NATIONAL VETERANS NETWORK AWARDED JAPANESE AMERICAN CONFINEMENT SITES GRANT FOR NISEI SOLDIER TRAVELING EXHIBITION
NVN and National Museum of U.S. Army to develop 11-city traveling exhibition
The National Veterans Network (NVN) has been awarded a $348,867 grant from the Department of Interior National Park Service Japanese American Confinement Sites (NPS JACS) grant program that will help fund the “I Am An American: the Nisei Soldier Experience,” an 11-city traveling exhibition about the Japanese American World War II soldiers.
“We are grateful to receive the grant from the National Park Service, which will help the NVN, the National Museum of the United States Army and Army Historical Foundation (AHF) as we work together to develop this special traveling exhibition over the next two years,” said Christine Sato- Yamazaki, executive director at NVN. “This traveling exhibition will feature artifacts and stories of the 100th Infantry Battalion, 442nd Regimental Combat Team, Military Intelligence Service and U.S. Army soldiers who fought in the service of the United States to demonstrate their loyalty and patriotism at a time when they were discriminated against based on their ancestry.”

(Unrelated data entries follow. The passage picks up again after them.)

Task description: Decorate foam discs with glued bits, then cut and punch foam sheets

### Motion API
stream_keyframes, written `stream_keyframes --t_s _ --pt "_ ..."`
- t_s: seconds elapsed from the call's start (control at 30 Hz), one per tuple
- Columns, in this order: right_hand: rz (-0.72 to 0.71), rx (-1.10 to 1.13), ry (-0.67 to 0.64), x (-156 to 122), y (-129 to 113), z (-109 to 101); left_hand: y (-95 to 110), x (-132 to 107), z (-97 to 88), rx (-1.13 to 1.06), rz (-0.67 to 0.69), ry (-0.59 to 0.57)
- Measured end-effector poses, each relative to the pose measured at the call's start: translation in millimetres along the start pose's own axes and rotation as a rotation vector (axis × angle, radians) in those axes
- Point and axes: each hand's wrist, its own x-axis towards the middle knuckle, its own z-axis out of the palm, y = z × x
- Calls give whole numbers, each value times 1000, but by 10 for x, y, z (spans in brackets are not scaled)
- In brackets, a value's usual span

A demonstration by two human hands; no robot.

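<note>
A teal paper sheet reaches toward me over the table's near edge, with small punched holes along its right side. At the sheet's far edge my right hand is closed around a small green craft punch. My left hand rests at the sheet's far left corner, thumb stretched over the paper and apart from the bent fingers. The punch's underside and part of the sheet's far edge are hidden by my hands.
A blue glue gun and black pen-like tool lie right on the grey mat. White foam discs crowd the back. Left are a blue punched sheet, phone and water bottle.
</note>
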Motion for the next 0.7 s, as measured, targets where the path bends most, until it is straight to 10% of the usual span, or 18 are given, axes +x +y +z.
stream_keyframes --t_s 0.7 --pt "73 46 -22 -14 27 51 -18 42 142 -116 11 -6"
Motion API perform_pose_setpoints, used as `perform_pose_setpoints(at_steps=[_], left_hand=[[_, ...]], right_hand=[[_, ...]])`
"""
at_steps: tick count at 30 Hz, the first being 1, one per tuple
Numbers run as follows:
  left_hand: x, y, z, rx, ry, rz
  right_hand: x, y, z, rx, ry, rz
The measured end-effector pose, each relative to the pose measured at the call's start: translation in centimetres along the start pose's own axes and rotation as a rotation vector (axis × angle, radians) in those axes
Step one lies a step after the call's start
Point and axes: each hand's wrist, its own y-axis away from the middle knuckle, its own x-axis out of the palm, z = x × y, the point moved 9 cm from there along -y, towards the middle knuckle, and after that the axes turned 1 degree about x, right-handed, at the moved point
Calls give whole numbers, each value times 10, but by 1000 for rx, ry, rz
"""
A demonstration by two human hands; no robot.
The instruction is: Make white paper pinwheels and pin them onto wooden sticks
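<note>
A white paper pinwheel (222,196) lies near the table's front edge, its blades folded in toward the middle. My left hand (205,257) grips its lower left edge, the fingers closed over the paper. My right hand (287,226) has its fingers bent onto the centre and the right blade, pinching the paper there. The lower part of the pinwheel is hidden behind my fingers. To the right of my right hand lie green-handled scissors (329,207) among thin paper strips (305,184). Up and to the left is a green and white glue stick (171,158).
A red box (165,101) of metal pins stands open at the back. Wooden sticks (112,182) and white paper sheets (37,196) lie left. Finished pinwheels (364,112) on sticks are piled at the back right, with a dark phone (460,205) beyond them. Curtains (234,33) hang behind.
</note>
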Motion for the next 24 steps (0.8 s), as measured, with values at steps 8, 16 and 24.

The grant will enable the NVN, AHF and the Museum to begin working on the content and overall design of the traveling exhibition. Based on the current Nisei Soldier Experience special exhibit at the National Army Museum, the traveling exhibit will expand to 1,200 square feet with approximately 35 significant historical objects, 50-75 images and three audio-visual kiosks with 10 individual soldier stories and an interactive map of the European and Pacific Campaign comprised of 16 campaign videos.
“We are proud to be developing the National Army Museum’s first traveling exhibition, and we look forward to working with NVN to bring this powerful American story to the public, especially those who are learning about this significant piece of our history for the first time” said Tammy Call, director of the National Museum of the United States Army.
The theme of the traveling exhibition “I Am An American” is based on the historical photo of Tatsuro Masuda’s grocery store in Oakland, CA. Masuda installed an “I Am An American” sign on his storefront on December 8, 1941, the day after the attack on Pearl Harbor. The exhibit will highlight the military service of the Nisei Soldiers from the perspective of the men and women who fought for democracy overseas, while they simultaneously fought a war against prejudice at home. The exhibit will include Nisei objects from the islands of Hawaii to the mainland U.S., including the Nisei Soldiers who enlisted out of or had family in the 10 War Relocation Authority (WRA) incarceration camps.
The traveling exhibit will travel to 11 cities across the United States starting in 2026 for five years. It is scheduled to be hosted in the following states: California (Los Angeles and San Francisco), Oregon, Hawaii, Wyoming, Texas, Georgia, Illinois, Minnesota, Louisiana and New York.